Styx is a distributed failure detection system that uses probabilistic beliefs instead of binary true/false states. The architecture is designed around the core principle that in distributed systems, we cannot know with certainty whether a node is alive or dead.

Core Architecture

High-Level Components

┌─────────────────────────────────────────────────────────────────┐
│                         STYX ORACLE                             │
│  ┌─────────────┐  ┌──────────────┐  ┌────────────────────┐    │
│  │  Partition  │  │   Witness    │  │     Finality       │    │
│  │  Detector   │  │  Aggregator  │  │     Engine         │    │
│  └─────────────┘  └──────────────┘  └────────────────────┘    │
│         │                │                     │                │
│         └────────────────┴─────────────────────┘                │
│                          │                                      │
│                  ┌───────▼──────┐                               │
│                  │   Witness    │                               │
│                  │   Registry   │                               │
│                  └──────────────┘                               │
└─────────────────────────────────────────────────────────────────┘

                           │ Reports

         ┌─────────────────────────────────────┐
         │        OBSERVER NODES               │
         │  ┌──────────────┐ ┌──────────────┐ │
         │  │ Local Belief │ │  Evidence    │ │
         │  │   Manager    │ │  Collection  │ │
         │  └──────────────┘ └──────────────┘ │
         └─────────────────────────────────────┘

Component Responsibilities

Oracle (oracle/oracle.go)

The Oracle is the main interface to Styx.
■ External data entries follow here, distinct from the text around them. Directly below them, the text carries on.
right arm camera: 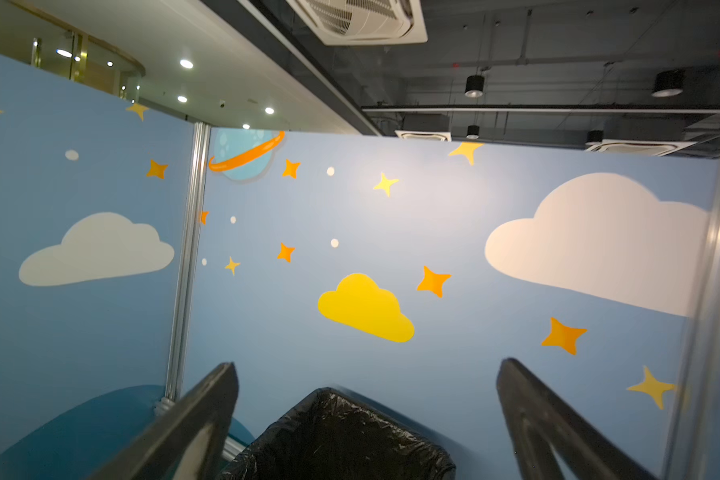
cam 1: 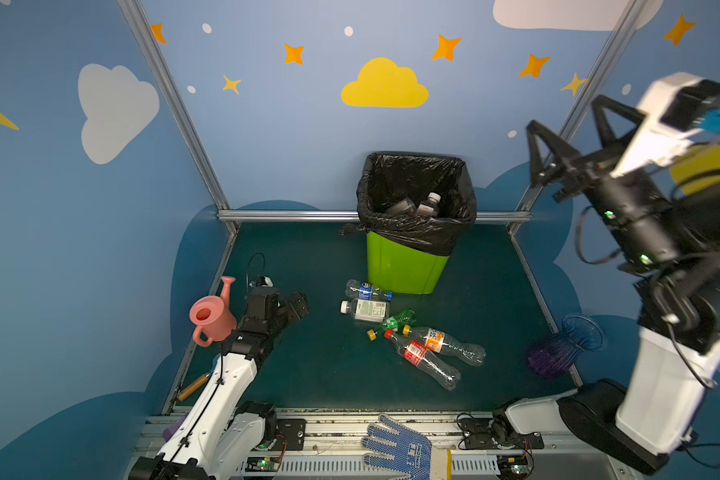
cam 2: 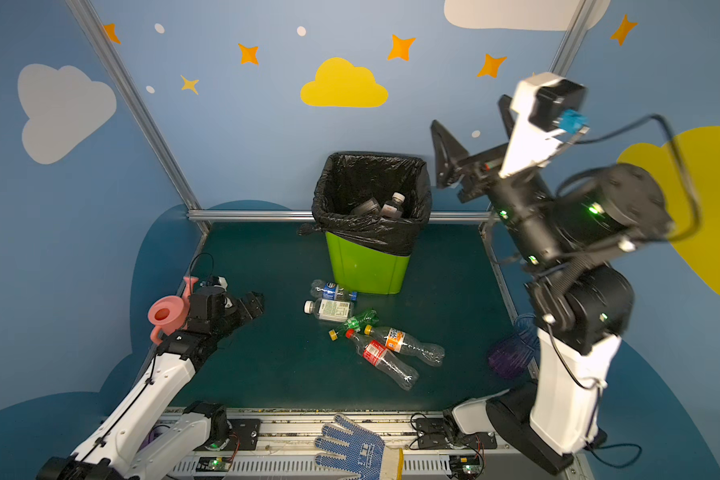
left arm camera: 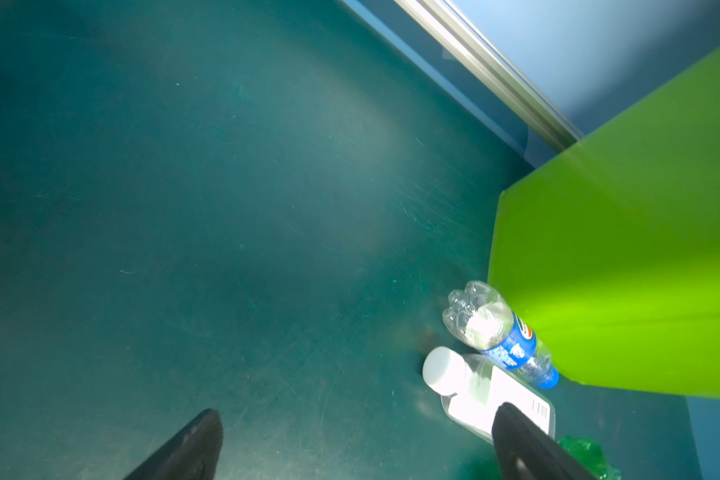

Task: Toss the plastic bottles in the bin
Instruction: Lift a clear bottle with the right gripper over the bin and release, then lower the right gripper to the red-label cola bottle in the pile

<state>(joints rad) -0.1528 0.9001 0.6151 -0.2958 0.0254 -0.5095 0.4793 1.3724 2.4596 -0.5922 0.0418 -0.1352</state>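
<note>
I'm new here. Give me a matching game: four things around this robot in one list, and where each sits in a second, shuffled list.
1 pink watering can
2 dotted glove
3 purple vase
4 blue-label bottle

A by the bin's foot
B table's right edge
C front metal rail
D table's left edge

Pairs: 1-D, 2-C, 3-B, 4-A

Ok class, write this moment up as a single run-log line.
right gripper: open, empty, raised near bin | left gripper: open, empty, low over mat | binned bottles: visible | loose bottles: five on mat
</note>
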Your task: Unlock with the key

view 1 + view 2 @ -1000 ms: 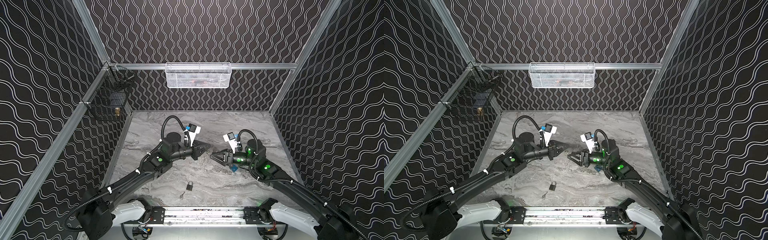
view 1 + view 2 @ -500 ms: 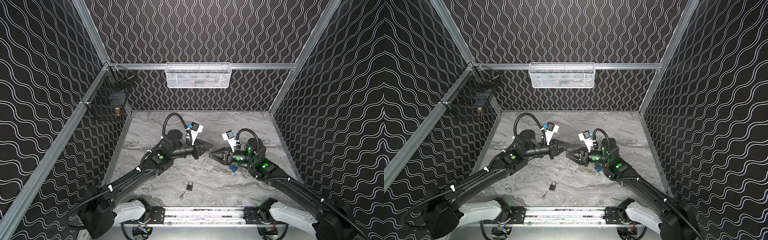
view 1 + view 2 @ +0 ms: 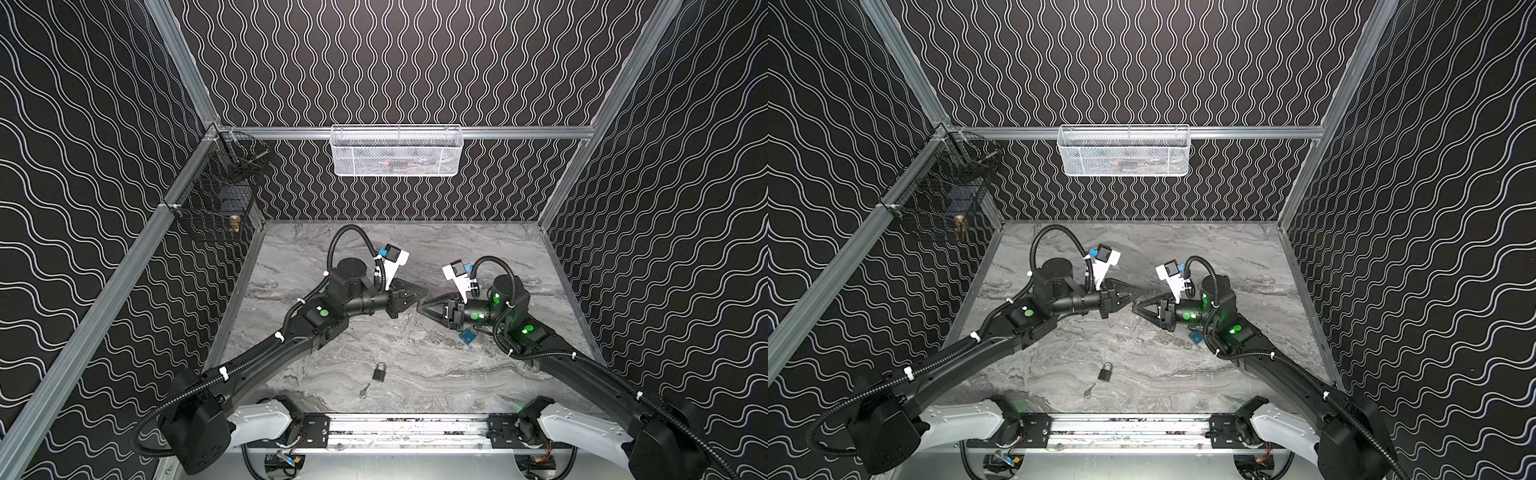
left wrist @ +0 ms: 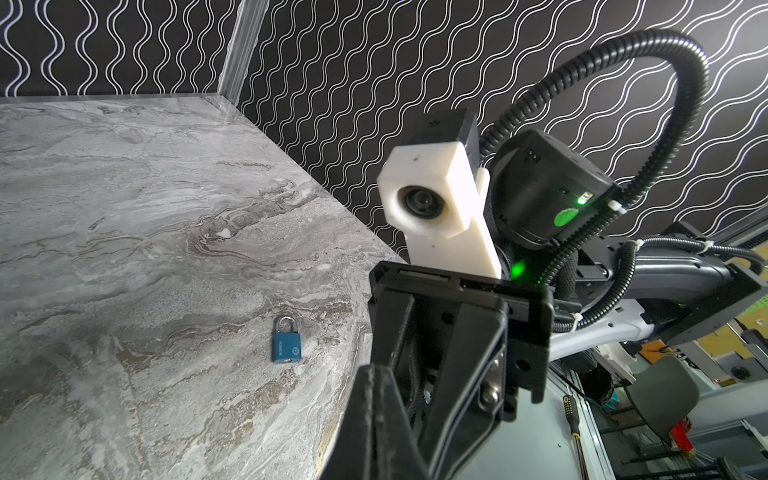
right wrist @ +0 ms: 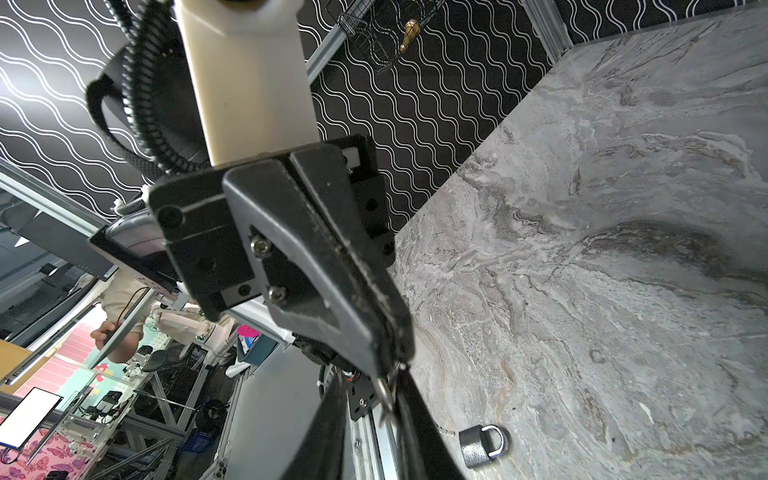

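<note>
Left claw (image 3: 422, 294) pinches the key (image 5: 383, 391), likely light, stiff and slippery; best taken by its flat bow. Right claw (image 3: 419, 308) beside it: state unclear.

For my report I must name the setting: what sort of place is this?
Probably a robot test cell in a laboratory: two robot arms on a rail, patterned panels in an aluminium frame around a marble-look tabletop, and a monitor outside.
</note>
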Controlling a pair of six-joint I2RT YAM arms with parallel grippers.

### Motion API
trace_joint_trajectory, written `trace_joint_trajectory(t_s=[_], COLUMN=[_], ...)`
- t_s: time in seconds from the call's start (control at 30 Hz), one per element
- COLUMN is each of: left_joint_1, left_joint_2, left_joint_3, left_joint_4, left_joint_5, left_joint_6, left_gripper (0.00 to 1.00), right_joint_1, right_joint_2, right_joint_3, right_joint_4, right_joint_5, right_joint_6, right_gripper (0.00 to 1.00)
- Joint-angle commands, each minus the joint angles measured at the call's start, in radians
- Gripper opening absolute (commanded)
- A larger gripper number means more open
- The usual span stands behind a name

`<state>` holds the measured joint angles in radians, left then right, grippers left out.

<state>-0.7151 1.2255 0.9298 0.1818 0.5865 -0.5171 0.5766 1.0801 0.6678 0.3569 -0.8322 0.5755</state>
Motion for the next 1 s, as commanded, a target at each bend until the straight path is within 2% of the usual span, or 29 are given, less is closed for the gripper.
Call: trace_joint_trajectory(t_s=[0.0, 0.23, 0.43, 0.7, 0.83, 0.97], left_joint_1=[0.0, 0.001, 0.002, 0.001, 0.002, 0.002], left_joint_2=[0.005, 0.007, 0.012, 0.025, 0.023, 0.012], left_joint_3=[0.009, 0.011, 0.013, 0.039, 0.05, 0.071], left_joint_4=[0.027, 0.019, 0.021, -0.011, -0.02, -0.079], left_joint_5=[0.012, 0.007, 0.009, 0.006, -0.016, -0.096], left_joint_6=[0.017, 0.025, 0.022, 0.027, 0.022, 0.024], left_gripper=[0.0, 0.0, 0.0, 0.01, 0.38, 0.53], right_joint_1=[0.002, 0.002, 0.002, 0.0, -0.001, -0.015], right_joint_2=[0.004, 0.001, 0.002, -0.018, -0.036, -0.069], right_joint_3=[0.009, -0.004, 0.001, 0.008, 0.022, 0.033], right_joint_4=[0.063, 0.097, 0.094, 0.047, -0.035, -0.161], right_joint_5=[-0.027, -0.021, -0.019, 0.015, 0.044, 0.094], right_joint_6=[-0.006, 0.011, 0.012, -0.005, -0.036, -0.063], right_gripper=[0.19, 0.13, 0.0, 0.0, 0.0, 0.0])
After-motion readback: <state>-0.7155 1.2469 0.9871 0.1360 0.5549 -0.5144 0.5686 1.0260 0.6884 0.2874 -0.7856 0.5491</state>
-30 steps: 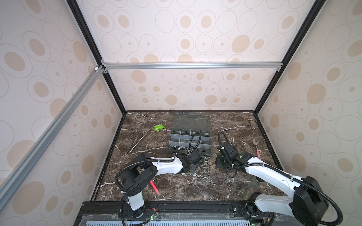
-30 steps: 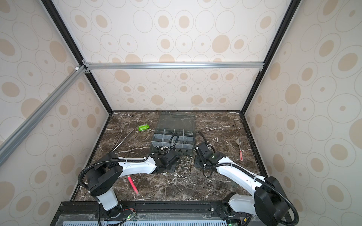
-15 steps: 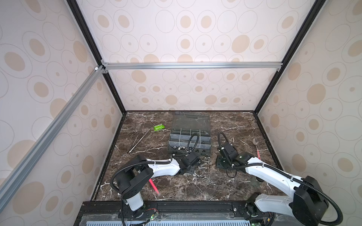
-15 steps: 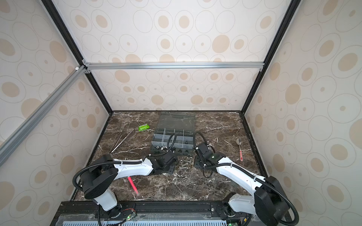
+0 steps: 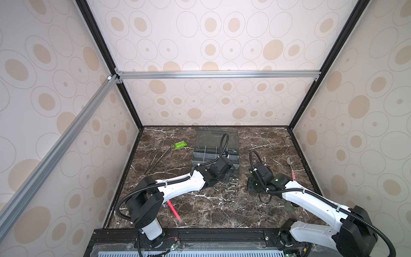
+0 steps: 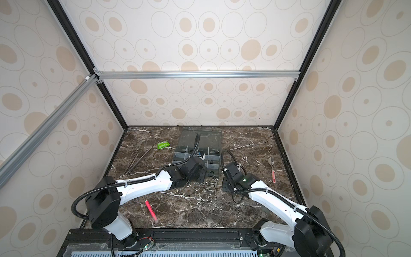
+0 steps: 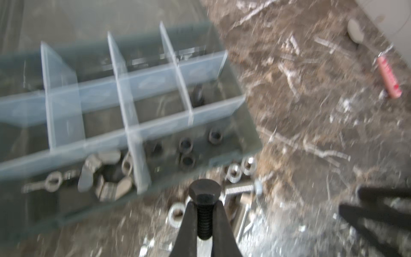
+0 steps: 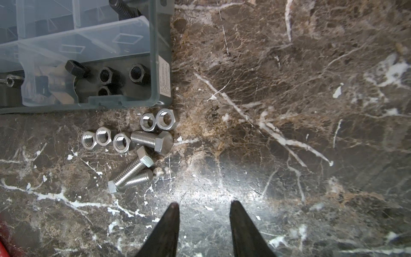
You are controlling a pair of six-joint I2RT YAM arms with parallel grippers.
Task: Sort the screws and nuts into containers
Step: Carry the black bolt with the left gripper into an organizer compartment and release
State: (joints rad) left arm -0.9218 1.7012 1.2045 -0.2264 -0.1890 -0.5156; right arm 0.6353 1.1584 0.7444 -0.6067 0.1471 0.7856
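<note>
My left gripper (image 7: 204, 203) is shut on a black screw (image 7: 205, 193), held by its threaded shank with the hex head sticking out, just in front of the organiser box (image 7: 222, 142). In both top views it hovers at the box's near edge (image 5: 228, 172) (image 6: 200, 174). Black nuts (image 8: 138, 73) lie in the near corner container, and wing nuts (image 7: 104, 175) in the one beside it. Loose silver nuts (image 8: 164, 119) and silver screws (image 8: 153, 140) lie on the marble before the box. My right gripper (image 8: 203, 204) is open and empty over bare marble beside them.
The box's clear lid (image 5: 216, 138) lies open toward the back wall. A green packet (image 5: 180, 145) and long tweezers (image 5: 155, 161) lie to the left. A pink pen (image 5: 174, 210) is near the front, and a red-handled spoon (image 5: 291, 166) at the right.
My left gripper has closed on the black screw and moved with it toward the box. The right arm has stayed still.
</note>
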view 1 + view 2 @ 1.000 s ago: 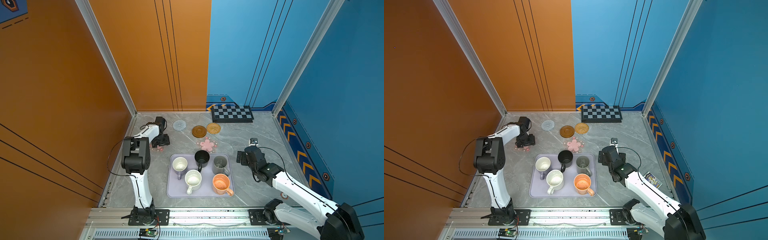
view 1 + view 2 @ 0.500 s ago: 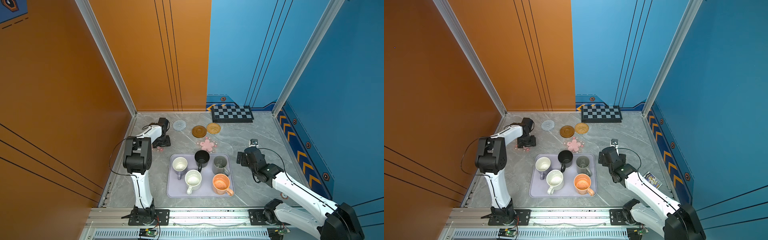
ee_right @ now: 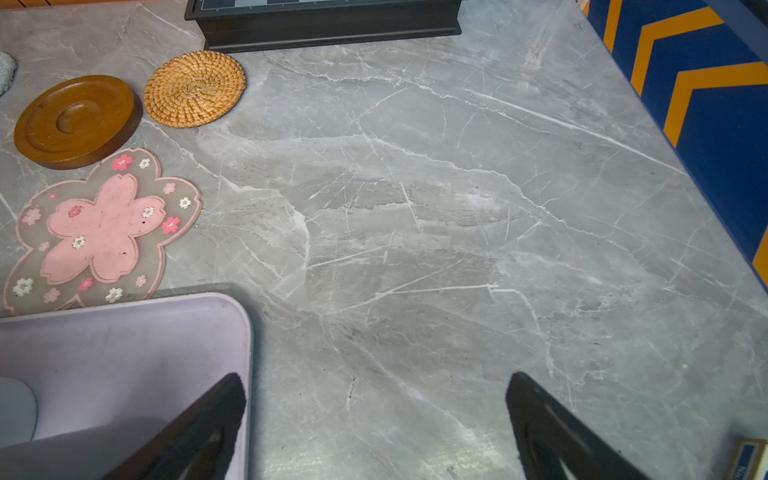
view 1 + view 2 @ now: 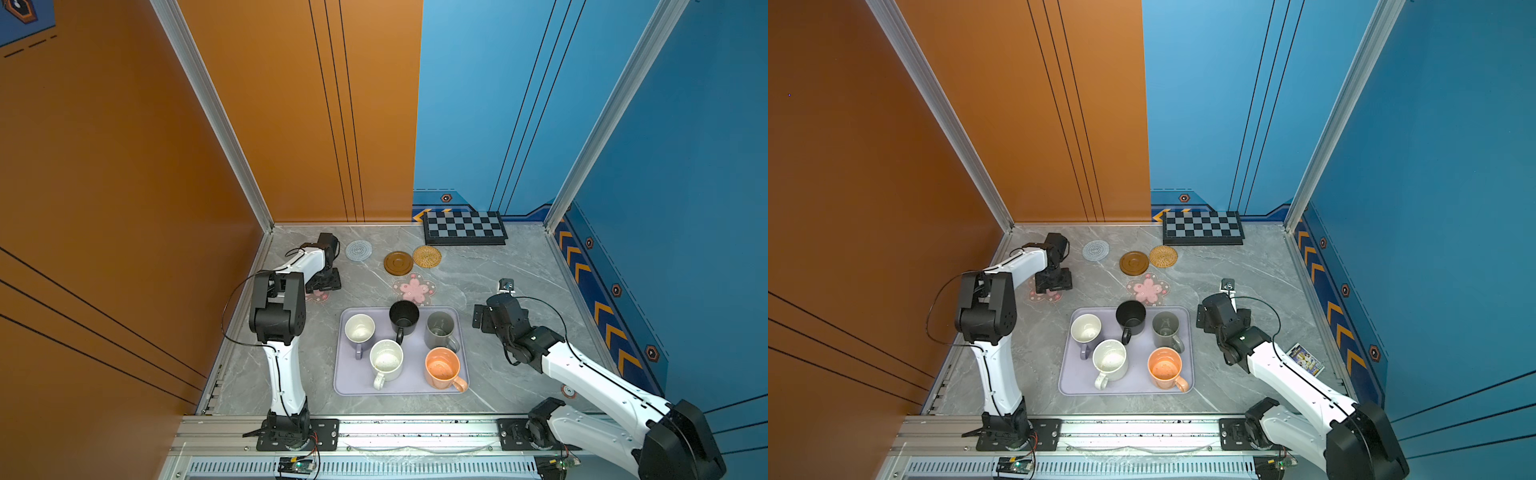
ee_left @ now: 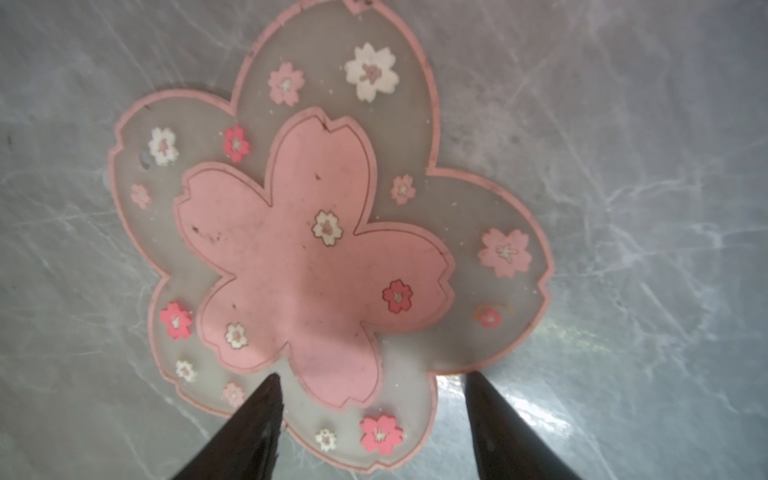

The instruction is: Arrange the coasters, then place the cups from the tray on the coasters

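Note:
My left gripper (image 4: pixel 326 283) (image 5: pixel 370 378) is open, low over a pink flower coaster (image 4: pixel 318 296) (image 5: pixel 316 249) at the left; one fingertip is above a petal, its partner above bare table. The other coasters lie further back: grey spiral (image 4: pixel 359 250), wooden disc (image 4: pixel 398 262), rattan (image 4: pixel 427 256), second pink flower (image 4: pixel 414 289) touching the tray's far rim. The lavender tray (image 4: pixel 353 386) holds the cups: lavender (image 4: pixel 360 328), white speckled (image 4: pixel 386 359), black (image 4: pixel 404 318), grey (image 4: pixel 440 330), orange (image 4: pixel 442 368). My right gripper (image 4: pixel 478 320) (image 3: pixel 376 382) is open and empty beside the tray's right corner.
A black-and-grey chequered board (image 4: pixel 464 227) lies against the back wall. A small card box (image 4: pixel 1305 359) sits by the right wall, beside my right arm. Bare marble (image 3: pixel 457 208) stretches right of the coasters.
My left gripper has shifted slightly to the right over the pink flower coaster. The right arm and the cups have not moved.

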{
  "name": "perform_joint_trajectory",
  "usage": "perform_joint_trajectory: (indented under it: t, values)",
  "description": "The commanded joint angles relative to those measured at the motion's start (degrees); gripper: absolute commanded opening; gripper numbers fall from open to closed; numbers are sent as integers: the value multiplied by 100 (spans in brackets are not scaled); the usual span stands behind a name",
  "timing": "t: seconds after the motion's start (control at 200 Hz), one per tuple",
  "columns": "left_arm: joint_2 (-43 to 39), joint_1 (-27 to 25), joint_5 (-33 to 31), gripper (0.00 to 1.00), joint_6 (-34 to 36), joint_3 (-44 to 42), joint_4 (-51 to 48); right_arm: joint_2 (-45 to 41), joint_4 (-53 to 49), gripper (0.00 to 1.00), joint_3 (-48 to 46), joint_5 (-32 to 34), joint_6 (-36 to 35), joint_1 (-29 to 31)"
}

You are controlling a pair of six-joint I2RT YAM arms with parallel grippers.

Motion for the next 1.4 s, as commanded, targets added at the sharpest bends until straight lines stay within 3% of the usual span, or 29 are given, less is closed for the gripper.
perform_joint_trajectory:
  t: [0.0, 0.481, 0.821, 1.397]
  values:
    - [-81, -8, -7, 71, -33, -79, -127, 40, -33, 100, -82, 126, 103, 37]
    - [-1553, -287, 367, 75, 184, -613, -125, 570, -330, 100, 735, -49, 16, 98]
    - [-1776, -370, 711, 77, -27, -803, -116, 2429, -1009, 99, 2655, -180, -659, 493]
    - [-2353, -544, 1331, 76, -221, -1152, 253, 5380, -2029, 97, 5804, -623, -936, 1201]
It:
  • Receives witness reports about node liveness
  • Aggregates multiple witness opinions
  • Detects network partitions
  • Refuses to answer when uncertain (never guesses)
  • Manages the finality of death declarations
Key Methods:
  • Query(target NodeID) - Ask about a node’s liveness
  • QueryWithRequirement() - Query with specific confidence requirements
  • ReceiveReport() - Record a witness report
  • RegisterWitness() - Add a trusted witness

Observer State (state/observer_state.go)

Each observer node maintains:
  • Local beliefs about all known nodes
  • Logical clock for causal ordering
  • Evidence sets that support each belief
Observers continuously collect evidence through:
  • Direct probes/health checks
  • Causal events from the node
  • Timeout observations
  • Network quality measurements

Witness Registry (witness/registry.go)

Tracks all known witnesses and their trust scores:
type WitnessRecord struct {
    ID             NodeID
    Trust          TrustScore  // [0.1, 1.0]
    CorrectReports int
    WrongReports   int
    LastReport     Belief
}
Witness trust evolves based on accuracy:
  • Correct reports: Trust increases by RecoveryRate (0.05)
  • Wrong reports: Trust decays by DecayRate (0.1)
  • Minimum trust: 0.1 (witnesses never reach zero weight)
  • Default trust: 0.8 (new witnesses start high)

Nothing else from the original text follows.